All of this pales in comparison to the world that Peter, Olivia, Walter, and Astrid (Afro?) woke up to 24 years after last May’s Fringe finale, and 21 years after they were all frozen in amber. As we saw during last year’s flash-forward episode “Letters of Transit,” in 2036 the Fringe world is a dystopian hell run by creepy bald-headed Observers — mysterious fellows with a passion for mind-control and dictatorial policies. They’ve pumped the air with so much carbon monoxide that the average human lifespan is just 45 years, and made food taste really crappy. They’ve also turned “loyal” and rebellious humans against each other, and their policies make the Patriot Act look anarchist in comparison.
Last night’s season premiere — “Transilience Thought Unified Model-11″ (say it five times fast!) essentially picked up right where “Letters” left off — Walter, Astrid, and Peter were unfrozen in amber by Peter and Olivia’s long-lost daughter, Etta (newcomer Georgina Haig, who really does bear an uncanny resemblance to her on-screen mom Anna Torv. Plus, she’s a very capable actress. Bravo, casting department!), and faced with the task of finding and un-freezing Olivia. It was a thrilling comeback, and it set the pace for what should be a dynamic, war-torn final season.
But for dedicated Fringies and TV-philes, the biggest takeaway from this episode was the complete change in format from the last four seasons — since Fox shortened the final run from 22 to 13 episodes, the “monster of the week,” procedural element to the show is completely gone.
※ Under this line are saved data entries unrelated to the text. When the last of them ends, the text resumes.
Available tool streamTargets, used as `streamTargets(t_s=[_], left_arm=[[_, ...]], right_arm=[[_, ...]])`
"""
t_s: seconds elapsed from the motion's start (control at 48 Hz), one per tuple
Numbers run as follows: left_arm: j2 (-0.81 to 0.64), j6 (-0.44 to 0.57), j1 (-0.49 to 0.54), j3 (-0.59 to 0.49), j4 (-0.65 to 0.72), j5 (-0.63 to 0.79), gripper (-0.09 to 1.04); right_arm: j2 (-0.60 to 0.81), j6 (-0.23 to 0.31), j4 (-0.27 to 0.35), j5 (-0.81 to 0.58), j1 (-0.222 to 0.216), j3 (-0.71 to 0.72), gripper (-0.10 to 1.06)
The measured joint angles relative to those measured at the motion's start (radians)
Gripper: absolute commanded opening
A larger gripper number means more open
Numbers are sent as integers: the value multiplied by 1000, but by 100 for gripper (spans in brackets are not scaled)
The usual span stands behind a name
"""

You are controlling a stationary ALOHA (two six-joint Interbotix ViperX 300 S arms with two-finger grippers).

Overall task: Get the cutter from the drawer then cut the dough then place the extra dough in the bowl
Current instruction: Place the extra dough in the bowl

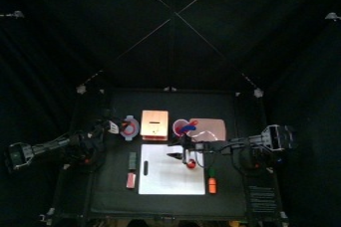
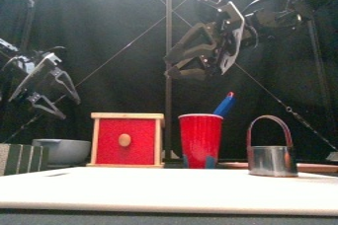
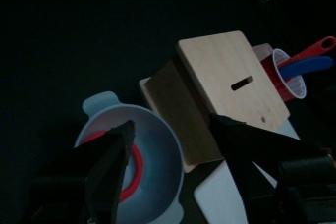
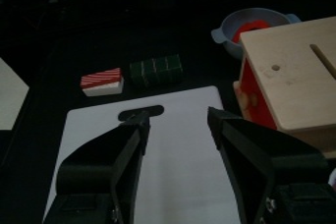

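Top view: the cutter (image 1: 209, 183), as far as I can tell, stands on the counter at the white board's (image 1: 167, 176) near right edge, nearer the right gripper (image 1: 194, 152). Front view: it is upright, handle up, below and right of that gripper. Left wrist view: the left gripper (image 3: 178, 132) hangs released above the bowl (image 3: 164, 159), with red dough (image 3: 136, 179) inside. Right wrist view: the right fingers (image 4: 112, 159) are spread and empty over the board.

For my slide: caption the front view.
Left gripper and right gripper hang open above bowl, wooden box, red cup and metal cutter.
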Motion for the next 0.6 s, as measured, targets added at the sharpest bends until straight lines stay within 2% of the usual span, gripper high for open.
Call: streamTargets(t_s=[0.104, 0.208, 0.292, 0.396, 0.479, 0.604], left_arm=[[-3, 11, -31, -6, 74, -3, 95], [-5, 12, -156, -28, 249, -34, 95], [-5, 9, -282, -38, 419, -127, 95], [-2, 8, -417, -37, 607, -314, 95], [2, 2, -445, -15, 712, -457, 95], [2, 2, -453, 8, 739, -495, 95]], right_arm=[[0, -2, -5, -3, 0, -5, 86], [0, -14, -6, -29, -3, -12, 86], [0, -9, -6, -51, -12, -17, 86], [0, 0, 2, -63, -18, -17, 86], [0, 0, 20, -63, -18, -17, 86], [0, 0, 40, -63, -18, -9, 86]])
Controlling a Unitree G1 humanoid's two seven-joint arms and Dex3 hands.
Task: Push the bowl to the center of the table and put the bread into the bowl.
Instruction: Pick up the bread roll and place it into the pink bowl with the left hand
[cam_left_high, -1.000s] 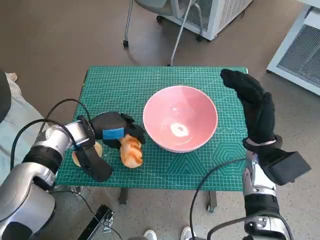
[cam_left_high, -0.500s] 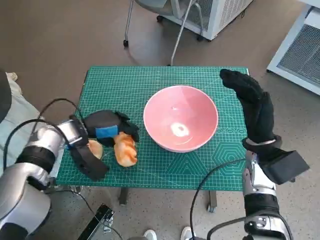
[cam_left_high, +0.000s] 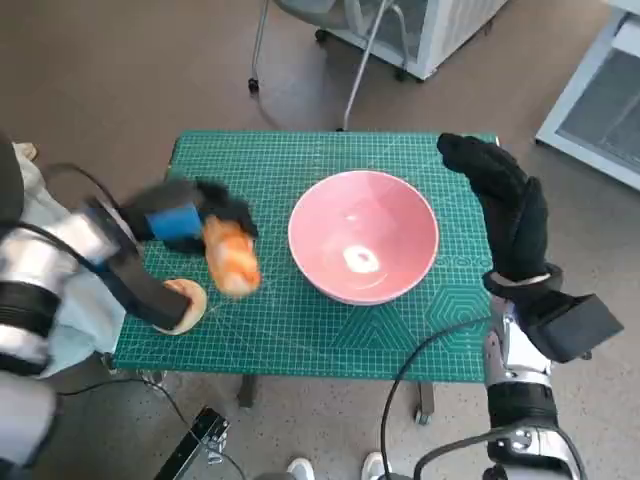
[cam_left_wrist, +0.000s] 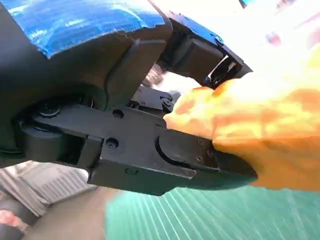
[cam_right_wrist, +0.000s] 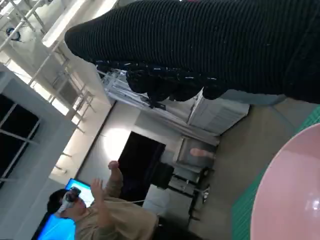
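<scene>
Left hand (cam_left_high: 185, 222) grips the bread (cam_left_high: 232, 260), lifted above the desk (cam_left_high: 300, 160) at nine o'clock of the pink bowl (cam_left_high: 363, 235). Right hand (cam_left_high: 505, 200) rests open at the bowl's three o'clock. Bread looks light, soft, crushable; hold its middle gently.

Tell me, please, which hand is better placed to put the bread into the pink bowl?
The left hand: it already holds the bread just beside the pink bowl. The right hand holds nothing, at the bowl's far side.
</scene>
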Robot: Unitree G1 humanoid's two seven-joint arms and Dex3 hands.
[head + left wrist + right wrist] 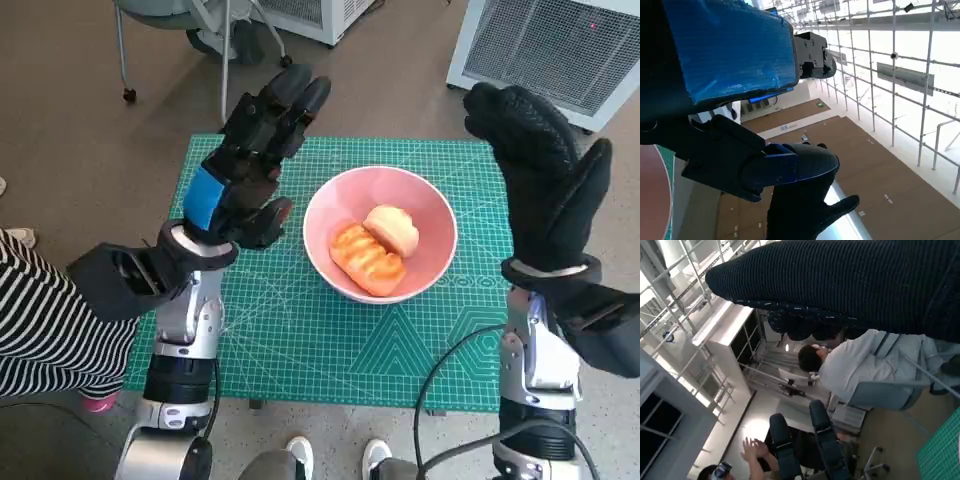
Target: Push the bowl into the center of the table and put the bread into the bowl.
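Both hands were raised off the table when you stopped: your left hand (250,165) hung over the mat's (300,350) far left part, fingers spread and empty, and your right hand (540,175) stood at the right edge, fingers straight and holding nothing. Between them, near the middle, the bowl (432,262) held two pieces of bread (367,258). Lowering either arm carelessly could have clipped the rim and tipped the bread out.
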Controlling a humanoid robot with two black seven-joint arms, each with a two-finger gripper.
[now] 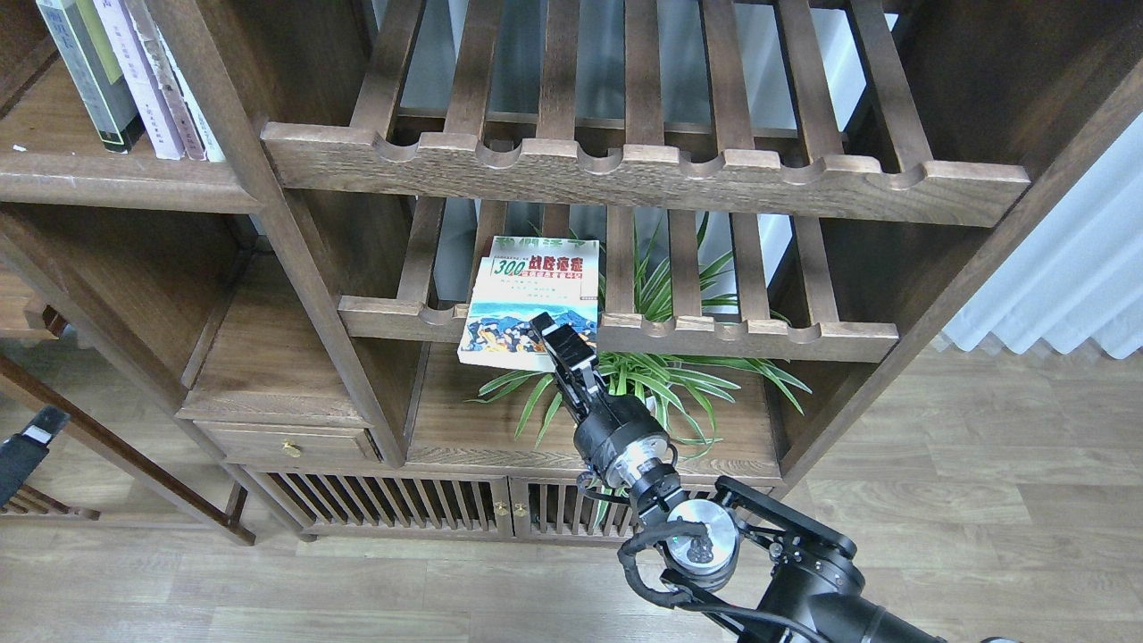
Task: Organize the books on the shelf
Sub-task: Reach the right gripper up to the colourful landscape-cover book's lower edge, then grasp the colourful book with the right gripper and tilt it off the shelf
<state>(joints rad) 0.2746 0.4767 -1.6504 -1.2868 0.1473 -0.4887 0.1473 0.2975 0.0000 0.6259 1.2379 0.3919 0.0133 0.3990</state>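
Note:
The colourful "300" book (531, 304) lies flat on the lower slatted rack, on top of another book whose green-lettered edge (545, 242) shows behind it; its front overhangs the rail. My right gripper (555, 336) is at that book's front right corner, its two fingers apart, one over the cover. The thick yellow-and-grey book (85, 71) and the pale lavender book (134, 80) stand upright on the solid shelf (116, 183) at the upper left. My left gripper (25, 446) shows only as a dark tip at the left edge, far from the books.
An upper slatted rack (643, 170) overhangs the lower slatted rack (741, 338). A potted green plant (661, 384) stands right below the book, beside my right arm. A small drawer (286, 442) and slatted cabinet doors (393, 505) are lower down. A white curtain (1063, 268) hangs at the right.

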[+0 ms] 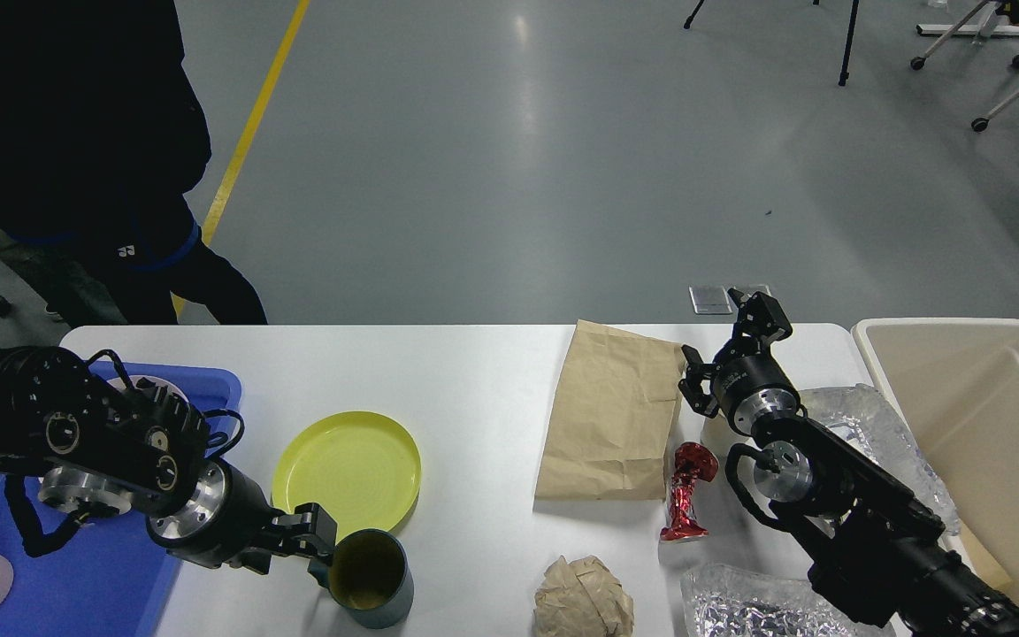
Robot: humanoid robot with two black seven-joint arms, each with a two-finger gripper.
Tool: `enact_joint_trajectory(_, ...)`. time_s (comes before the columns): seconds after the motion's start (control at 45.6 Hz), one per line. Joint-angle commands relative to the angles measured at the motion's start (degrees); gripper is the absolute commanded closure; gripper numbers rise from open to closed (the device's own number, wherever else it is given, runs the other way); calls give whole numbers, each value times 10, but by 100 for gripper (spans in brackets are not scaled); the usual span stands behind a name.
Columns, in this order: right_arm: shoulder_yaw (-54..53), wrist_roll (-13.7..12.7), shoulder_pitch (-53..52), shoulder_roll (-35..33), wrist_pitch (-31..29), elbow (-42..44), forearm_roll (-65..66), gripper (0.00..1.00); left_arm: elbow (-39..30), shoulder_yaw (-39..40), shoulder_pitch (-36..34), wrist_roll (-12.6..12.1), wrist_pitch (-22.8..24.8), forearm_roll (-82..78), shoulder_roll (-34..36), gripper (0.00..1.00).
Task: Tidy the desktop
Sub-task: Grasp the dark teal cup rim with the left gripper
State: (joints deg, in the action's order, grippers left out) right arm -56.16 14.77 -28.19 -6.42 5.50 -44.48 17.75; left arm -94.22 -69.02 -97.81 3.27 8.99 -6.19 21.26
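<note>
The large white rectangular desktop [474,389] was seen filling the near half of the view, and the step in hand was judged to be the taking of the dark teal ceramic mug [370,579], which stood near the front edge, just right of the blue plastic tray [94,584]. The left gripper [313,540] was placed at the left side of the mug, at its handle; whether its fingers were spread or pressed together could not be told, because they were seen dark and partly against the mug. For the next move, a firm hold on the handle or wall was thought to be needed before lifting toward the tray. The right gripper [726,341] was held apart over the far edge, beside the flat brown paper bag [611,420], its fingers spread and empty. The round yellow plastic plate [346,473] lay just behind the mug. The crumpled paper ball [582,597] and the silver foil wrapper [757,606] were cut off by the lower edge, and the beige plastic bin [987,425] was cut off at the right.
</note>
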Motion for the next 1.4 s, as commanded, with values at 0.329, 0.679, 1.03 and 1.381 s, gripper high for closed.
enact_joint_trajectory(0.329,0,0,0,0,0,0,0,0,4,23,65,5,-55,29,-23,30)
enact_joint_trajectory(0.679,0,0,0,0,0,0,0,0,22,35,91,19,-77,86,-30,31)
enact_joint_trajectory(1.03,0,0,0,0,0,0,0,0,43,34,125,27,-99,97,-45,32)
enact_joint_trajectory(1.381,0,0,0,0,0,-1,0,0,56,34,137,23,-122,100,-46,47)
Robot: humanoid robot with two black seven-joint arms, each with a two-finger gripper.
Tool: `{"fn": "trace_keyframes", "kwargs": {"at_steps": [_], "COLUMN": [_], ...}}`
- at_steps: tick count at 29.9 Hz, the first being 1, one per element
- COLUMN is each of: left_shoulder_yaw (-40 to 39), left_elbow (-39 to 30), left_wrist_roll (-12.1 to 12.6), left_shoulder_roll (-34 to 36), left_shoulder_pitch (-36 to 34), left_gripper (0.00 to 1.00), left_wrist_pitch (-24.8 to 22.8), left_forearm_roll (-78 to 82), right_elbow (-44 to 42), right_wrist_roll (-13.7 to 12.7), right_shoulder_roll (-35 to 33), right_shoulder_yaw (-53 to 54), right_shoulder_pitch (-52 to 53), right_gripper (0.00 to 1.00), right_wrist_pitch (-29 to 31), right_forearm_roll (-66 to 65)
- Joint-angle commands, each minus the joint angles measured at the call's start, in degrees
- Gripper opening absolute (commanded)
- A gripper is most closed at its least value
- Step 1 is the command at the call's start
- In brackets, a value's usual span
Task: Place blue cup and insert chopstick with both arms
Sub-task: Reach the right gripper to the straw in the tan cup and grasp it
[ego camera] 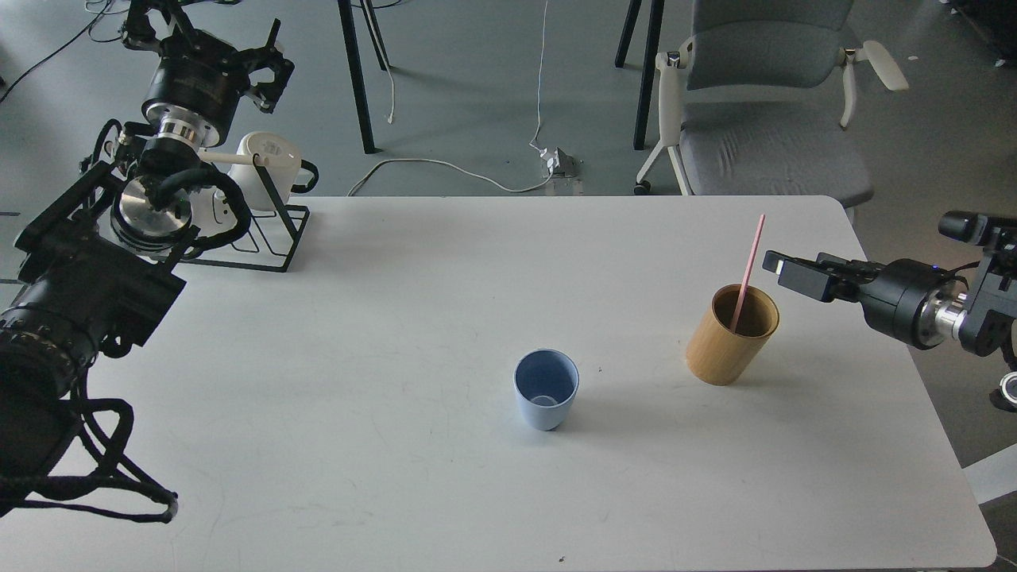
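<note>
The blue cup (546,389) stands upright and empty on the white table (381,334), right of centre. The pink chopstick (748,266) stands leaning in the tan bamboo holder (729,335), right of the cup. My right gripper (783,268) reaches in from the right edge at the height of the chopstick's upper part, just right of it and not touching; its fingers cannot be told apart. My left gripper (272,59) is raised at the far left, above the mug rack, and its fingers look spread and empty.
A black wire rack (258,234) with a white mug (266,159) stands at the table's back left corner, under my left arm. A grey chair (767,119) stands behind the table's far right edge. Cables lie on the floor beyond.
</note>
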Motion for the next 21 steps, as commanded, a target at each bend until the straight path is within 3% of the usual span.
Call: {"fn": "trace_keyframes", "kwargs": {"at_steps": [1, 7, 13, 21], "left_shoulder_yaw": [1.0, 1.0, 1.0, 1.0], "left_elbow": [-1.1, -1.1, -1.0, -0.9], "left_wrist_roll": [0.2, 0.2, 0.2, 0.1], "left_shoulder_roll": [0.3, 0.6, 0.8, 1.8], "left_shoulder_pitch": [0.9, 0.8, 0.4, 0.2], "left_gripper": [1.0, 1.0, 1.0, 1.0], "left_wrist_pitch": [0.0, 0.0, 0.0, 0.0], "left_forearm_roll": [0.0, 0.1, 0.1, 0.1], "right_elbow": [-0.9, -3.0, -5.5, -9.9], "right_wrist_roll": [-0.6, -1.0, -2.0, -3.5], "right_shoulder_roll": [1.3, 4.3, 5.8, 9.7], "right_shoulder_yaw": [-0.3, -0.6, -9.8, -12.1], "right_shoulder_pitch": [1.1, 1.5, 7.8, 11.4], "right_gripper": [0.73, 0.69, 0.62, 0.37], "right_wrist_pitch": [-0.2, -0.1, 0.0, 0.1], "right_forearm_roll": [-0.8, -5.0, -6.1, -6.3]}}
Instead, we find ourselves with a serialized final season narrative arc that is far more reminiscent of an FX or AMC show than your typical network fare. Of course Fringe has always had an overarching mythology — you know, all that alternate universe stuff — but most episodes were stand-alone, open-and-shut-cases. This “Observageddon” season will be something completely different, something utterly unpredictable, that should make fans feel just as lost and (excitedly) confused as the Fringe team. This is war, and I, for one, can’t wait to see what’s next.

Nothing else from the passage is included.